Centrafrique : cinq ONG des Droits de l’Homme s’opposent à l’idée d’amnistie demandée par les groupes armés

Des combattants du groupe rebelle en Centrafrique. Photo : AFP

Bangui (ADV)- Cinq ONG de défense des droits de l’Homme se sont opposées à l’idée d’amnistie générale demandée par les groupes armés à l’issue du dialogue politique en cours de préparation.

Amnesty International, Human Rights Watch, la Fédération Internationale des Droits de l’Homme (FIDH), la Ligue Centrafricaine des Droits de l’Homme, et l’Observatoire Centrafricain des Droits de l’Homme, soutiennent que « le dialogue politique ne doit pas absoudre les criminelles de guerre en Centrafrique ».

Un dialogue politique entre l’Union africaine et les groupes armés est prévu le 27 août.
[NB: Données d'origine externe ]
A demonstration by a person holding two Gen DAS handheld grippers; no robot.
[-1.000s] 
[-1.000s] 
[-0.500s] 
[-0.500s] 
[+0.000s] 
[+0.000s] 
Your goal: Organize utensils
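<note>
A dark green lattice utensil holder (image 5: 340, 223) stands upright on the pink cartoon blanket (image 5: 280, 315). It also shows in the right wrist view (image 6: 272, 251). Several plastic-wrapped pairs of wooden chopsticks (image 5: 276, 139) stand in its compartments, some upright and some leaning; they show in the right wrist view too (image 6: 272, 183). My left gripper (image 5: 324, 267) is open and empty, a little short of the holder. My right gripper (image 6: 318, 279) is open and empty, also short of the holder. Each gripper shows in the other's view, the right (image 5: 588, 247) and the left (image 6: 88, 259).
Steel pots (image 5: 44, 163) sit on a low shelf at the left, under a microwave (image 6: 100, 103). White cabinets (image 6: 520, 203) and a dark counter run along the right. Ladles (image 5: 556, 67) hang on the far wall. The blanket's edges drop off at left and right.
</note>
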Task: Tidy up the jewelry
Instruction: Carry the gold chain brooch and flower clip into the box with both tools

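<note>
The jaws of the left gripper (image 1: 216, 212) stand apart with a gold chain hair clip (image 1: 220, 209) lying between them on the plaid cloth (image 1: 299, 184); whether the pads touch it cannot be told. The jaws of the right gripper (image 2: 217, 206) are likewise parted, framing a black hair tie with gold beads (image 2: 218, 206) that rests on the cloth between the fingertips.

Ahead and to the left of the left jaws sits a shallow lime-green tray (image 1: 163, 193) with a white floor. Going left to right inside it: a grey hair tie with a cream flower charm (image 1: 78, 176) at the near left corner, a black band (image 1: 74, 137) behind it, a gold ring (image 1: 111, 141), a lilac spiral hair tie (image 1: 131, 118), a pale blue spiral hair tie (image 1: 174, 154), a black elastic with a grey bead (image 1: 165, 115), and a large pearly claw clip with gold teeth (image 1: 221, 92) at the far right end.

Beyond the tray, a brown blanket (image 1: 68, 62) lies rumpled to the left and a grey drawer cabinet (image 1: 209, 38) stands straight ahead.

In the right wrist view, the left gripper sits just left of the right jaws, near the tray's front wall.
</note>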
Le dialogue vise à aboutir à un accord politique pour mettre un terme aux violences qui persistent. « Aucun des nombreux accords déjà signés depuis 2012 n’ont pu se maintenir, comme en témoignent les violences récentes dans la province Nana-Gribizi près de Mbrès », ont souligné ces ONG.

Plusieurs propositions formulées par les différents groupes armés laissent entrevoir une amnistie généralisée. La feuille de route élaborée par l’Union africaine et par les autorités centrafricaines énonce toutefois un principe directeur selon lequel « l’impunité n’a jamais constitué une solution durable pour les crises récurrentes ».

« Le dialogue politique ne peut servir d’excuse pour oublier les victimes et les atrocités qui ont été commises » a déclaré M. Mathias Morouba, avocat des victimes et président de l’Observatoire Centrafricain des Droits de l’Homme. Pour lui, « Il est impensable que des personnes responsables et complices des crimes les plus graves puissent s’arroger une amnistie à la table des négociations, et cette idée doit être rejetée sans condition par le gouvernement ».

En 2015, le Forum de Bangui, qui avait réuni plus de 800 représentants de la société civile, des organisations communautaires, des partis politiques et des groupes armés venus de tout le territoire, ont fait de la justice l’une de ses principales recommandations, spécifiant qu’aucune amnistie ne serait tolérée pour les auteurs et complices des crimes.